BELKIDE INSANLARIN ELINDE KALAN SON SEY UMUTLARIDI
Katılım
27 Nis 2018
Mesajlar
7,967
Tepkime puanı
9,648
Puanları
23
Konum
Yaşamın olduğu her yer
ÖLÜ GÖMME GELENEĞİ

Friglerde Ölü Gömme



Frigler’de başlıca iki farklı ölü gömme adeti vardır. Soylular ve zenginler için uygulandığı düşünülen bu tür ölü gömmelerin Frigya’da uzun süre uygulandığı anlaşılmaktadır. Yoksul halkın ise gömüldüğü ya da yakıldığı düşünülmektedir. Ancak yoksul halka ait mezarlar daha yeterli sayıda bulunamadığı için bu konuda bir şey söylemek için erkendir.

Ölü gömme adetlerinin biri kaya mezarlarına gömme idi. Frig döneminden kalma bir çok kaya mezarlarına rastlanmıştır. Midas şehri yakınlarında ve Frig topraklarının büyük bölümünde kaya mezarlarına rastlanmıştır.
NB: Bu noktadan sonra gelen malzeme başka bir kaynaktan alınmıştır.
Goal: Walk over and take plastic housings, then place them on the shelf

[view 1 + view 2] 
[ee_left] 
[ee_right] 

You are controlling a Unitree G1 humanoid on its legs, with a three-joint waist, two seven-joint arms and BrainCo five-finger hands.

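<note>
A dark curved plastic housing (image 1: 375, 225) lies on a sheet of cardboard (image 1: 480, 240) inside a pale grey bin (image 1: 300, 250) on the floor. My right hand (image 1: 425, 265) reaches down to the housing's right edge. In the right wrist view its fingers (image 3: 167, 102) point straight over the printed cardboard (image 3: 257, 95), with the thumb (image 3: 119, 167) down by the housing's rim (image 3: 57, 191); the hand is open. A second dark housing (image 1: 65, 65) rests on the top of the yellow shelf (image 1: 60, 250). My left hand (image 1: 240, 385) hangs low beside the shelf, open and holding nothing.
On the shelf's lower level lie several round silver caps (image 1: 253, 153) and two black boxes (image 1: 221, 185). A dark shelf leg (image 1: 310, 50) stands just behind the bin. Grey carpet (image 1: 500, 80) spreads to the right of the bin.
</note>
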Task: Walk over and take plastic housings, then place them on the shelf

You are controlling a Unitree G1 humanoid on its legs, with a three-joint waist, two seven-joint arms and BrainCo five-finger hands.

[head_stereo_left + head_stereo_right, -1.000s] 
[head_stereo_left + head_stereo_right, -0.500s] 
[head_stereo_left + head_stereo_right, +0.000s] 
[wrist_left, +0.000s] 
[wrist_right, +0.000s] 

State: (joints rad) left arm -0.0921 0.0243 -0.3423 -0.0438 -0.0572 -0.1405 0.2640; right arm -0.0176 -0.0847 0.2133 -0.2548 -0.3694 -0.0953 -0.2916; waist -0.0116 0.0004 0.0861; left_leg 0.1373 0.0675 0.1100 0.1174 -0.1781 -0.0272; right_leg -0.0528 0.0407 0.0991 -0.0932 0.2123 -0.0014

Bazıları anıt-mezar şeklinde olan bu kaya mezarları ne yazık ki defineciler (hatta Romalıları da katarsak yüzyıllar boyu) ağır tahribata uğramışlardır.

Frigler’in en tanınmış ölü gömme adetleri ise tümülüsler yani tepe şeklinde yığma mezarlardır. Gordion’da ve Ankara’da sık olmak üzere diğer Frig şehirlerinde de rastlanılan tümülüs adetinin Frigler’e Trakya’dan geldiği düşünülmektedir. Ahşap mezar odasının üzerine toprak yığarak oluşturulan tümülüslerde çeşitli şekillerde yapılmışlardır.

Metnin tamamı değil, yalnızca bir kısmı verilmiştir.